People-oriented people build relationships and develop community. People-oriented personalities focus on the needs of the people around them. They are genuinely concerned with building relationships and keeping people happy. They place more importance on the feelings and happiness of people than on their to-do list.
They are team and family oriented. They are more concerned for the group than the task. They may have unrealistic assumptions of other people’s motives or opinions. They may have trouble staying on task or difficulty understanding the importance of some tasks. They may need repeated instructions to complete tasks. They can become too focused on what other people think or what they want. They become stressed when trying to meet the needs of opposing relationships.
8. Name people and task-oriented biblical characters.
These are just a few personality characteristics that may bring people together or cause friction in a household. There are many other characteristics such as whether we make decisions with our heart (feelings) or head (thinkers). The important thing to remember is there is no right or wrong personality. They all have value in God’s kingdom.
It may be easier to get along with similar personalities but we restrict God’s grace and love when we restrict ourselves to people who look, act, think and believe just like us.
Our strengths help us to serve others while our weaknesses offer opportunities for others to serve us.

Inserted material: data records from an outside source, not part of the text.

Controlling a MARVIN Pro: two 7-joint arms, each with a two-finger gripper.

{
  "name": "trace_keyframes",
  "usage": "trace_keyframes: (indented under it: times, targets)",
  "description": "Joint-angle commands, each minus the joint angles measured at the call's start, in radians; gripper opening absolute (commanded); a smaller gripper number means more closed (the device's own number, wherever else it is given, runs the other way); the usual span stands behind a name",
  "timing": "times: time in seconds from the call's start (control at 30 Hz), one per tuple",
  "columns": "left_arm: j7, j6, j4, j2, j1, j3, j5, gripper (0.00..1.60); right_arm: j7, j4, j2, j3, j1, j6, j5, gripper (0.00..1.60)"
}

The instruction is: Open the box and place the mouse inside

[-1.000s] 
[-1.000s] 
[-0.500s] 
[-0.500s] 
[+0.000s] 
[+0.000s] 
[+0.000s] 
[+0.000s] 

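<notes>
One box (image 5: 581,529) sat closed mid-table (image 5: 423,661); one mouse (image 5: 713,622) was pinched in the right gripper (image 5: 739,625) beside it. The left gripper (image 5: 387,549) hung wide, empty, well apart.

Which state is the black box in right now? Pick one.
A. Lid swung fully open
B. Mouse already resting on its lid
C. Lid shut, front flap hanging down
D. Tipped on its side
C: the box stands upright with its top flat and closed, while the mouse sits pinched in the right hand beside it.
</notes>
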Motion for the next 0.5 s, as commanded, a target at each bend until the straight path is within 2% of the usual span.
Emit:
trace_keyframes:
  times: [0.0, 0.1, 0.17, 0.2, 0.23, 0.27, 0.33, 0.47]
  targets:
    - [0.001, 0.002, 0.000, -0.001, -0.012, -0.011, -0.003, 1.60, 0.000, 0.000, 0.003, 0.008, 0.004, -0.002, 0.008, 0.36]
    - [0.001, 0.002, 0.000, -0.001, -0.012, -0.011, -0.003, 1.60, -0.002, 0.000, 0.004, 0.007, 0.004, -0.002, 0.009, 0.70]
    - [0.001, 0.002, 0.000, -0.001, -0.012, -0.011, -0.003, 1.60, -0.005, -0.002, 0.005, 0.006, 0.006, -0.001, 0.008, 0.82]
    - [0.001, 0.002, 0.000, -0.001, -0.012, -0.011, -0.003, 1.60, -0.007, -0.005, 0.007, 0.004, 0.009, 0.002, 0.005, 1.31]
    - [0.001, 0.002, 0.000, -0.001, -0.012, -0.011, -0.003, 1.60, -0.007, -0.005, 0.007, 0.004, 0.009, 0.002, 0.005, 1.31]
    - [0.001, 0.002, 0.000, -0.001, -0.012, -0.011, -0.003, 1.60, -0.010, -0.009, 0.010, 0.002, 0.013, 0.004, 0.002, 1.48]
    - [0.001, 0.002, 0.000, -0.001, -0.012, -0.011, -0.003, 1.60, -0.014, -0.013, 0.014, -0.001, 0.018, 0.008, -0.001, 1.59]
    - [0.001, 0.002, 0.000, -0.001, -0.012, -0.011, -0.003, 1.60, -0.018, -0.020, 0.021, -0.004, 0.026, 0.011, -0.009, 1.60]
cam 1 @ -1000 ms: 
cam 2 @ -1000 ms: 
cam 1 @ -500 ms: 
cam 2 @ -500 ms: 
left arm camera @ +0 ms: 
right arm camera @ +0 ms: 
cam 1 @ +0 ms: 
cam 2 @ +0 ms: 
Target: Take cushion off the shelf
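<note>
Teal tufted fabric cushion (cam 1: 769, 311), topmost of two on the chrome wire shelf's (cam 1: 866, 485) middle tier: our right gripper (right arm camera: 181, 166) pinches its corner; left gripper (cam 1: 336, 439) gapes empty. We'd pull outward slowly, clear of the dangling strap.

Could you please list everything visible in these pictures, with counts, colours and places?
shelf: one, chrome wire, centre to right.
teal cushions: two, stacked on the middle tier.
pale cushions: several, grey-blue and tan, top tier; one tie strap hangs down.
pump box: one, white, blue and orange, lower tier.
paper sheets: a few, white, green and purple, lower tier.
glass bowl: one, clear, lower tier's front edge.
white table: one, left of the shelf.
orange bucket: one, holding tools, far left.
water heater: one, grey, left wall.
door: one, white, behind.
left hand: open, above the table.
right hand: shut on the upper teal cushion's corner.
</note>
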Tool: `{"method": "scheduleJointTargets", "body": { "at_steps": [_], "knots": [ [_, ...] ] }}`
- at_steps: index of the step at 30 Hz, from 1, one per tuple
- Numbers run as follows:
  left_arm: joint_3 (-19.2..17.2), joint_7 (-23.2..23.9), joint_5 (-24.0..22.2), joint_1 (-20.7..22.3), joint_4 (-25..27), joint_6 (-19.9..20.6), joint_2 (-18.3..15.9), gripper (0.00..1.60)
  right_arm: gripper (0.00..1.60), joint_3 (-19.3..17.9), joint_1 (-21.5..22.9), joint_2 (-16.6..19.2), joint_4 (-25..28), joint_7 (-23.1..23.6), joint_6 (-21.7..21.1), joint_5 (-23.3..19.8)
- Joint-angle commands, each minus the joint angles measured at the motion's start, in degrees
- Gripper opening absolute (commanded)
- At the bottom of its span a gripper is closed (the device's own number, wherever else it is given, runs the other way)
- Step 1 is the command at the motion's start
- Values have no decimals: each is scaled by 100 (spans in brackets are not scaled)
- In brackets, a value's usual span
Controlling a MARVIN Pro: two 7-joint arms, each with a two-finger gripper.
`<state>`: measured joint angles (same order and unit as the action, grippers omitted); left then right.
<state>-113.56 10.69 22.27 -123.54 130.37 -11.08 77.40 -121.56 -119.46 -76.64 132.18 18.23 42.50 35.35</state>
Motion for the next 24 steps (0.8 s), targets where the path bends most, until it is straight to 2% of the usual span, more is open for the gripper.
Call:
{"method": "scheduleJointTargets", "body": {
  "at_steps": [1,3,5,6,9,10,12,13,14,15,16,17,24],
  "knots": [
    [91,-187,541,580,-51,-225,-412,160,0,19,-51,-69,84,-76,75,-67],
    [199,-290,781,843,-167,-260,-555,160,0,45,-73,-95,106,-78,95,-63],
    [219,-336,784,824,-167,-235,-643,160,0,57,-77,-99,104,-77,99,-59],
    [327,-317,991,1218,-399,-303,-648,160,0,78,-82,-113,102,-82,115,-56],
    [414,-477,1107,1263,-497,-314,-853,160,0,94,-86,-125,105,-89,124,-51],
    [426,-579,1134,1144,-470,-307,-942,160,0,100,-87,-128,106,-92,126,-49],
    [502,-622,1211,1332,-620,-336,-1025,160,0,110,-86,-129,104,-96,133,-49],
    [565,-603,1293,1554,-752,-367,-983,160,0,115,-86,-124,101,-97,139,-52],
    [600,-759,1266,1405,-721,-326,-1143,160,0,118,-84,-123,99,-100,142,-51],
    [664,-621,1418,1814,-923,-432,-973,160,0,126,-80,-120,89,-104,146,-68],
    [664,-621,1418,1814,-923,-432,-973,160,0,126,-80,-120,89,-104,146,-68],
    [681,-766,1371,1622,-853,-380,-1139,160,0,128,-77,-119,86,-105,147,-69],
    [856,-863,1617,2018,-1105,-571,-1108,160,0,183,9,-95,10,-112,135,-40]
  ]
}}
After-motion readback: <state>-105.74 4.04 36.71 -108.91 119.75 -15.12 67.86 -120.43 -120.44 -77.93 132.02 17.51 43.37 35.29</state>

It is healthy to celebrate our individualities. Learning about our traits helps us understand why we do certain things different than others and see them as gifts and not weaknesses. Remember this week is all about learning how to love yourself.
How well do you take care of yourself? Take the assessment below to find out how well you love yourself. After completing the assessment, choose one item from each area that you will actively work to improve.
9. Check the ways you love yourself:
_____Words of affirmation
______Don’t embarrass or dishonor
______Freely express feelings and thoughts
______Pleasant inner voice
______Able to cry
______Able to express anger
______Healthy sleep and rest habits
______Never too busy
_______Can list positive qualities
______Seek counseling when needed
______Like– body, personality etc…
______Time – alone, fun, healing…
_____Take time off when needed
_____Seek medical care when needed
_____Try new things
______Find things to make you laugh
_____Spend time with others
______Balanced work, home & self
______Don’t misuse name
_____Never physically abusive
______No mood swings
_____Never emotionally abusive
_____No records of wrong
_____Don’t stress eat
10. In what ways are you good at loving yourself?
11. In what ways do you need to improve?
Remember, Jesus commanded us to love ourselves. It’s not a sin, it’s a command.
“‘Love …As I have loved you,’” John 13:34
Lord of Grace, you love me. You understand me. You have given me your heart, your soul, your mind, your strength and your body. Please Lord help me to be kinder and gentler with myself. Help me love myself the way you love me. Forgive me for the way I’ve treated someone you love dearly. Forgive me for the way I’ve treated myself. In Jesus’ name. Amen
Homework: This week pray to build a healthy, not hurtful relationship with yourself. Choose one item from each area of your self-love assessment that you will actively work to improve. Take a Myers-Briggs Type Indicator (Carl Jung). Nurture an aspect of your personality. Keep track of your progress. Add a new item from each area each week. Talk with God.